The authoritative guide to ensuring science and technology make life on Earth better, not worse.

Low capacity, unmitigated disaster

By Jaime Aguirre Gómez, September 4, 2013

Most countries are parties to instruments of international humanitarian law such as the Geneva Conventions, the Biological Weapons Convention, and the Chemical Weapons Convention. International humanitarian law seeks to address the humanitarian problems that arise, directly or indirectly, from armed conflict (whether or not the conflicts are international). It limits combatants' ability to utilize certain methods and weapons of war, thus protecting civilians and their property from harm. Many nations that have chosen to become parties to instruments of international humanitarian law have done so for one of two reasons: They favor peace in general, or they fear large, catastrophic events such as nuclear detonations.

Several basic principles underlie international humanitarian law. One is the principle of distinction, which requires militaries to target only combatants, never civilians. But a nuclear attack, even if it were theoretically aimed at an exclusively military objective, would carry severe consequences for public health. It would raise civilians' risk of developing degenerative diseases—notably cancer of the skin, liver, kidneys, stomach, and lungs. The most extreme effects, sadly, would appear in the most vulnerable segments of the population: children and the elderly. The health risks would extend to food, which would be harmful to people in the country affected and could not be exported, worsening the economic disaster that would afflict any country where a detonation occurred. So a nation could be left with little edible food; few financial resources; and a greatly reduced population. Any state affected in this way would have no choice but to declare itself a radiological emergency zone and ask for international support to help protect its population. Meanwhile, civilians would likely mount an exodus toward non-contaminated or less contaminated territory, even if this meant crossing borders. (This did not occur in the aftermath of the Hiroshima and Nagasaki bombings, largely because at the time there was little awareness about the health effects of high radiation doses.)

A second principle is that of proportionality, which prohibits attacks causing fatalities, injuries, and property damage that are excessive in relation to the concrete military advantage that is anticipated.
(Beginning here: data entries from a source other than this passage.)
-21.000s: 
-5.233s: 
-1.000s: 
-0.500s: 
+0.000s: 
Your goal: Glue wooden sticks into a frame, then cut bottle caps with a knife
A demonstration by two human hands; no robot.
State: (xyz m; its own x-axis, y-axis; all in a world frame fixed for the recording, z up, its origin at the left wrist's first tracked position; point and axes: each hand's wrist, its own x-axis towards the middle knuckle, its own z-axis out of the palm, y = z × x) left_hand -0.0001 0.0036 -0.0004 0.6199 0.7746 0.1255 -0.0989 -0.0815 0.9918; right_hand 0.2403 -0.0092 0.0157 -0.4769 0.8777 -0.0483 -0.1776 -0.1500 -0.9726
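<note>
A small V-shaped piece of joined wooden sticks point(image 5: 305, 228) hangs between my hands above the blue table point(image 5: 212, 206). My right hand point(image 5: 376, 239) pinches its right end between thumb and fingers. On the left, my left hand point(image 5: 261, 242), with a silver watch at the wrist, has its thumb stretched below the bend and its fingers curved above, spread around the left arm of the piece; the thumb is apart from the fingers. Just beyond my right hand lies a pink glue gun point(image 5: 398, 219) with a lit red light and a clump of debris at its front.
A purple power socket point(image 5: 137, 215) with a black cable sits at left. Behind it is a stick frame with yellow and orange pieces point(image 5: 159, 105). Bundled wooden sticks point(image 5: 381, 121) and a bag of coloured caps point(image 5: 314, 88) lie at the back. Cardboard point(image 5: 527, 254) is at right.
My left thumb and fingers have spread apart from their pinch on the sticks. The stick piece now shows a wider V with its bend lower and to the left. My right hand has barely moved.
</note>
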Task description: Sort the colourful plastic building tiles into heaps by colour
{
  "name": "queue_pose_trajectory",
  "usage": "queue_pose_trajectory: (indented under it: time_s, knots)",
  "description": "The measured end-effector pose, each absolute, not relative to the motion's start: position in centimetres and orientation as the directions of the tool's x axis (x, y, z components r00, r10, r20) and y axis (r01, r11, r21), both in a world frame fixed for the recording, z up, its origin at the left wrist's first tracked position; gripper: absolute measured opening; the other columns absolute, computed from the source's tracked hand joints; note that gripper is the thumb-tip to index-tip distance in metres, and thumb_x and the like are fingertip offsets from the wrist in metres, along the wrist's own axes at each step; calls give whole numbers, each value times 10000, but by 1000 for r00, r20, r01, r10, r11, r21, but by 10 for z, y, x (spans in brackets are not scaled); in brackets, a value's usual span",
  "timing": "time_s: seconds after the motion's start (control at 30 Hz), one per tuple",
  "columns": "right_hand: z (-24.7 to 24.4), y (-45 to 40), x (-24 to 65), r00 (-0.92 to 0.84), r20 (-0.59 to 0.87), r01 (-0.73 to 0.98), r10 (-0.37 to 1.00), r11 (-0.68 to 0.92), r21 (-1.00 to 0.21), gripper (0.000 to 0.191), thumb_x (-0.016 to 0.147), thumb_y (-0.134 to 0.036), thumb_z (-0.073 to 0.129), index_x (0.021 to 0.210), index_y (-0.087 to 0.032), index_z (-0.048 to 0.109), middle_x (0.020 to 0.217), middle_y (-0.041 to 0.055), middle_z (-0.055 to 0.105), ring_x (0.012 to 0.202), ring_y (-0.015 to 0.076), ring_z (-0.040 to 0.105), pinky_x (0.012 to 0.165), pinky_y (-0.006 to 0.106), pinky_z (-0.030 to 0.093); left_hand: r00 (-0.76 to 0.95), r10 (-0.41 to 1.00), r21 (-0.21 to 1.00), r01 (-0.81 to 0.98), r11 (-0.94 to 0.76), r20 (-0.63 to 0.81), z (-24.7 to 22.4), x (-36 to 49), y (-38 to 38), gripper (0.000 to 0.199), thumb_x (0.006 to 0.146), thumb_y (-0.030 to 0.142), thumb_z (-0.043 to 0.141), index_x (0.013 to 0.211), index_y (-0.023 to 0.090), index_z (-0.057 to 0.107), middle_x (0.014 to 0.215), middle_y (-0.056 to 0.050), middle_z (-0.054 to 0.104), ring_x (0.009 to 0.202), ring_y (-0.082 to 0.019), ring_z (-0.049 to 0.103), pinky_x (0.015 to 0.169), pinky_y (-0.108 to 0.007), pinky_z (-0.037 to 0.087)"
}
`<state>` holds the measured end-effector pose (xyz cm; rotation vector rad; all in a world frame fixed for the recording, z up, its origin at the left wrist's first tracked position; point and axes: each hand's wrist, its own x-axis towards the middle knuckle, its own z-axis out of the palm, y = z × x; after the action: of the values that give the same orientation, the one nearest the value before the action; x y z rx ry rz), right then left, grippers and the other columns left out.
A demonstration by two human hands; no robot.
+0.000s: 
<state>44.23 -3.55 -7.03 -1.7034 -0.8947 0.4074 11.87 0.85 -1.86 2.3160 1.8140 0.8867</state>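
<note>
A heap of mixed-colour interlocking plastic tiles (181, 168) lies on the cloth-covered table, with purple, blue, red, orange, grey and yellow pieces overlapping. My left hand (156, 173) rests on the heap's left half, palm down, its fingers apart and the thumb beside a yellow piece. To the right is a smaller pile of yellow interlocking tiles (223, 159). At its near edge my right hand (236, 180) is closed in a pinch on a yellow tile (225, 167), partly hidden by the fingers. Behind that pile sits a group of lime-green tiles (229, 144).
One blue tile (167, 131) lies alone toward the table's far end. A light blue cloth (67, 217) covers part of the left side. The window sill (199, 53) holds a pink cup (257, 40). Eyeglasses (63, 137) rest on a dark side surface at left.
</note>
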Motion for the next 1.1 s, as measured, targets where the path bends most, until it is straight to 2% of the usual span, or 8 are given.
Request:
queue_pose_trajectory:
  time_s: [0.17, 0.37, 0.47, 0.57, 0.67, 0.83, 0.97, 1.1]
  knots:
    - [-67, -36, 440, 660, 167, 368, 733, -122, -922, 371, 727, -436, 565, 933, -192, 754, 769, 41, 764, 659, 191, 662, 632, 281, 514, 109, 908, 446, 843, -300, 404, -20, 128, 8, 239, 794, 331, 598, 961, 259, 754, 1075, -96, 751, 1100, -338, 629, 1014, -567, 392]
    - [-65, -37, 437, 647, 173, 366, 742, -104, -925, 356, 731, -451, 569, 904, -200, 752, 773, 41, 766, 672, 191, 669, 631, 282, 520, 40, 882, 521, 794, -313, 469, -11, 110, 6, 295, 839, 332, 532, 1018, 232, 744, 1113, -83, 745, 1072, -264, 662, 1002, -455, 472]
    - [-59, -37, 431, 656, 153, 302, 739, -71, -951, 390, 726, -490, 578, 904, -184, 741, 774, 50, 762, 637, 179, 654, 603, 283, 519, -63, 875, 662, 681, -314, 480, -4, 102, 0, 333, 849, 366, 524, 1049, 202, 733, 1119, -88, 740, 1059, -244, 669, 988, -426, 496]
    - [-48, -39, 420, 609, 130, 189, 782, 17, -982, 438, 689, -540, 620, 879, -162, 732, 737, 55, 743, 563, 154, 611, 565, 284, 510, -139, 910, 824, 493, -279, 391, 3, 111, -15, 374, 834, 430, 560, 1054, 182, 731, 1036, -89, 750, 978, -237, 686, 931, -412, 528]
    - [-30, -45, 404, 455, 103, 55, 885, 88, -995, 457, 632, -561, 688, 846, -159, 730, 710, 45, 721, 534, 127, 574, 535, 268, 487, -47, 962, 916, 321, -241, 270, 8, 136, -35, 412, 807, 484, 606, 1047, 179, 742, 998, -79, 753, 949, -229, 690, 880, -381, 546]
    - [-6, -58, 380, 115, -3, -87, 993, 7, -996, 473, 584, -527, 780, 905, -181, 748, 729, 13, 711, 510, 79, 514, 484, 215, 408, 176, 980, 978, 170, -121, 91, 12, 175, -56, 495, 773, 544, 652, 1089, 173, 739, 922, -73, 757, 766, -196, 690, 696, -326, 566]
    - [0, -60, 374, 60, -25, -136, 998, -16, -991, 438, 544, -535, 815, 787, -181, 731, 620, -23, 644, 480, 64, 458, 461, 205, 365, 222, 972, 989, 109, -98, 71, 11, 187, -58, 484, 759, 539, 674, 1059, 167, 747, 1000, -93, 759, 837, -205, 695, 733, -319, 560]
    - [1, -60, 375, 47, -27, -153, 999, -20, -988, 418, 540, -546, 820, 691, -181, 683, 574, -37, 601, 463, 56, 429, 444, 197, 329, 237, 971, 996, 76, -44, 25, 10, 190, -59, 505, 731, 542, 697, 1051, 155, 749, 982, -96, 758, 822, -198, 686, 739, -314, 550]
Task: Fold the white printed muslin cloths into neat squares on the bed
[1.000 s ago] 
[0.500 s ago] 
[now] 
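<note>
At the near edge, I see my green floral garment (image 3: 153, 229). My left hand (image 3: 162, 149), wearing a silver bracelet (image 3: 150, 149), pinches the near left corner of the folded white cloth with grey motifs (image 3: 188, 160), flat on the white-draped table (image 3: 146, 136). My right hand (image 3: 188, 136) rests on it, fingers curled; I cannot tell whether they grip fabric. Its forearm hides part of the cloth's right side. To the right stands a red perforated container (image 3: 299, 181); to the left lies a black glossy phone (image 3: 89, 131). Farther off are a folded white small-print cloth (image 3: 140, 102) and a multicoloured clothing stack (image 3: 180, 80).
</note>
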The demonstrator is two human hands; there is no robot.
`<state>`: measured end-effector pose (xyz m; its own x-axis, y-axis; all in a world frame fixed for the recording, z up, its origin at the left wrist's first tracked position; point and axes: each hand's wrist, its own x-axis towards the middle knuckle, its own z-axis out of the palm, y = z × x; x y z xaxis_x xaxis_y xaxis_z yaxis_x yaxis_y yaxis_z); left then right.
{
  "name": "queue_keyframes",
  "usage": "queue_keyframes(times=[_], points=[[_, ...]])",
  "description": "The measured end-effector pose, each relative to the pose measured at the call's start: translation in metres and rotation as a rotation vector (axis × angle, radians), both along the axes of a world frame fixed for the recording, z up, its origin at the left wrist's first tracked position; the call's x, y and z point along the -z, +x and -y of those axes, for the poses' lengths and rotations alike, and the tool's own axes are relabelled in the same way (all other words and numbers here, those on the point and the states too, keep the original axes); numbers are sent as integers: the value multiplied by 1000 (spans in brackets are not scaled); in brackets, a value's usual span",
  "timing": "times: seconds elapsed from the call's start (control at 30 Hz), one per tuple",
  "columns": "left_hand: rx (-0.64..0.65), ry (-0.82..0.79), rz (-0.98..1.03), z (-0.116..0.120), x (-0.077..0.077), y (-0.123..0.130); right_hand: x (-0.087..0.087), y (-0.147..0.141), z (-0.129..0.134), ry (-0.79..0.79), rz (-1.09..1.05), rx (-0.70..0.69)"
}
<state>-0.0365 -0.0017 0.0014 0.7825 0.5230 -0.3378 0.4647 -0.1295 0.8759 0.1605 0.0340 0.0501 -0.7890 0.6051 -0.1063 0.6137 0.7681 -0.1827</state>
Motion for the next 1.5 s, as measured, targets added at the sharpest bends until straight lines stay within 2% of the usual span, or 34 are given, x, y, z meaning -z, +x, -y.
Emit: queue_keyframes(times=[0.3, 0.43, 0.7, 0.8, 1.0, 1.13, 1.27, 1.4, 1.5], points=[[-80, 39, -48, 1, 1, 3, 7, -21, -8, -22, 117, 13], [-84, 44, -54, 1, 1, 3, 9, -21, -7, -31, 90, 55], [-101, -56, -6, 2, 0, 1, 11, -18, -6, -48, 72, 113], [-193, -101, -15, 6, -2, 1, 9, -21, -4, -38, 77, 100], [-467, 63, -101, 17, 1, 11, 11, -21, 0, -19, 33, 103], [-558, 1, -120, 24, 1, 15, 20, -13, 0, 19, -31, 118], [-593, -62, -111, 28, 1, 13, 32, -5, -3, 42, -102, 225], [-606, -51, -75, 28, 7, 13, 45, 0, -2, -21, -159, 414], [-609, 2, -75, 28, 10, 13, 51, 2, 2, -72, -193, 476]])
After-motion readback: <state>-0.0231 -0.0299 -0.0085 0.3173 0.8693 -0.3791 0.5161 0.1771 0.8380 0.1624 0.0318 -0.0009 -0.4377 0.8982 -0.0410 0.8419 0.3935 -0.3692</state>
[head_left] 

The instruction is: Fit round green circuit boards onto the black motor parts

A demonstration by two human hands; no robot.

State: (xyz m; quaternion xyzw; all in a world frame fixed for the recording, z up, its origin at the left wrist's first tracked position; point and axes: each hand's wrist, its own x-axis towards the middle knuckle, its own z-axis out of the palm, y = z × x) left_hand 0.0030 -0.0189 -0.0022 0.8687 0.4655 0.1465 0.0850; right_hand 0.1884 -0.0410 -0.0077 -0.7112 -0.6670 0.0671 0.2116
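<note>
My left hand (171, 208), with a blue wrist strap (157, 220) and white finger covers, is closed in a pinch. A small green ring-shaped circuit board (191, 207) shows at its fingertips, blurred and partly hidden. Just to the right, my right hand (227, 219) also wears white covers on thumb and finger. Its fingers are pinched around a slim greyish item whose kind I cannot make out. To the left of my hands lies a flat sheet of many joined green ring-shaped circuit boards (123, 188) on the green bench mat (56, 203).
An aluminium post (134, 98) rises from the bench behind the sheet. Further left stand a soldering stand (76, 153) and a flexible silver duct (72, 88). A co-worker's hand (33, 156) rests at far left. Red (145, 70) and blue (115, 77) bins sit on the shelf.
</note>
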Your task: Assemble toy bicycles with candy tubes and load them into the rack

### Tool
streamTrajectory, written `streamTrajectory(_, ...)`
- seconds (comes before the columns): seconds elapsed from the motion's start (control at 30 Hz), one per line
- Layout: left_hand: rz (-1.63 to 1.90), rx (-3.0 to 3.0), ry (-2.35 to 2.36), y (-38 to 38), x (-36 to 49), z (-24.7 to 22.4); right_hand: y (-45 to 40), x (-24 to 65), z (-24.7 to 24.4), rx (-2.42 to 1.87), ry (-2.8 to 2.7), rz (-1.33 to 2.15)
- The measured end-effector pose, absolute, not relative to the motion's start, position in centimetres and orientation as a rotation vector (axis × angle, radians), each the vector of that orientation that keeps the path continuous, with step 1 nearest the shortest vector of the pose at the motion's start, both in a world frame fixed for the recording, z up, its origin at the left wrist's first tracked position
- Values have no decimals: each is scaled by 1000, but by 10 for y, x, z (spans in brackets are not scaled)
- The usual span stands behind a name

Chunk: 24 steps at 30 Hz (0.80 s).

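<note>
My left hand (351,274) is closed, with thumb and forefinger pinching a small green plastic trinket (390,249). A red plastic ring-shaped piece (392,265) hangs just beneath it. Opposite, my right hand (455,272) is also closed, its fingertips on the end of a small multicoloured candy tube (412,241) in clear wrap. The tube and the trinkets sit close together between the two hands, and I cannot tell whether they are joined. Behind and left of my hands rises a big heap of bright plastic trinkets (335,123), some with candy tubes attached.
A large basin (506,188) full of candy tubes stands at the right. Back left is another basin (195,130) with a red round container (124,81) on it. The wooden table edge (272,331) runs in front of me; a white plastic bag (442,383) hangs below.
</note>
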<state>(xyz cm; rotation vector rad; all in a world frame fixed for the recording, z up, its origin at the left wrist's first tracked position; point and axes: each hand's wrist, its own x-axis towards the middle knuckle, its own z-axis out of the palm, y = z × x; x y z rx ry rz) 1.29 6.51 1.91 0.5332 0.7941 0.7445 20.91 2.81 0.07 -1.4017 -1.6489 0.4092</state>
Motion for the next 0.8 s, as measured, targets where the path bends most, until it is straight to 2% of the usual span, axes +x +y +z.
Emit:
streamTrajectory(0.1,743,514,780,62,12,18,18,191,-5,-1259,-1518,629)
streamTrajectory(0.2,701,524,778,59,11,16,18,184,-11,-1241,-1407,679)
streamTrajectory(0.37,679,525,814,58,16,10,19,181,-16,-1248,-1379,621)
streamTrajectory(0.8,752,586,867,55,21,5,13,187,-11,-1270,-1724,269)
A nuclear explosion inarguably violates this principle, for it unavoidably affects very large territories and very large populations. A third principle, expressed in instruments such as the Hague Convention for the Protection of Cultural Property, prohibits attacks on sites of cultural importance. But nuclear detonations are indiscriminate, and it is hardly possible to carry out a nuclear attack without destroying sites of cultural importance. Civilians in affected areas, suffering from enormous casualties, continuing health risks, and property destruction, would only be more likely to flee if they saw their cultural heritage destroyed as well.

Utterly vulnerable. In the event of a nuclear detonation, nations will be best equipped to respond to and mitigate the catastrophe if they possess certain basic elements of infrastructure. These include, at a minimum, a national architecture for radiation detection, a radiological emergency response center, a suitable communications center, a hospital specializing in radiological emergencies, a center for the decontamination of people, and adequately trained personnel, including civil defense and radiological emergency brigades. In countries where radiological accidents have occurred, the effects have often been mitigated in short order thanks to adequate national response capacity. However, countries with few economic resources in the first place have little response capacity.

After a nuclear detonation, the poorest countries would be utterly vulnerable: They lack the necessary infrastructure and the qualified personnel to respond effectively. The humanitarian effects of a detonation in such a country, both immediately and over the medium and long terms, would be incalculable. In middle-income countries, the consequences would be somewhat less but still catastrophic. Not even developed countries, where state-of-the-art technology is readily available, would be prepared to deal adequately with the consequences of a nuclear explosion. In fact, no one in the world is prepared to face a disaster on the scale of a nuclear detonation.

Nuclear weapons are frighteningly destructive in both humanitarian and environmental terms, and any individual or group of individuals who ordered their use would arguably be guilty of a crime against humanity. The world must continue to work for the day when nuclear weapons are abolished.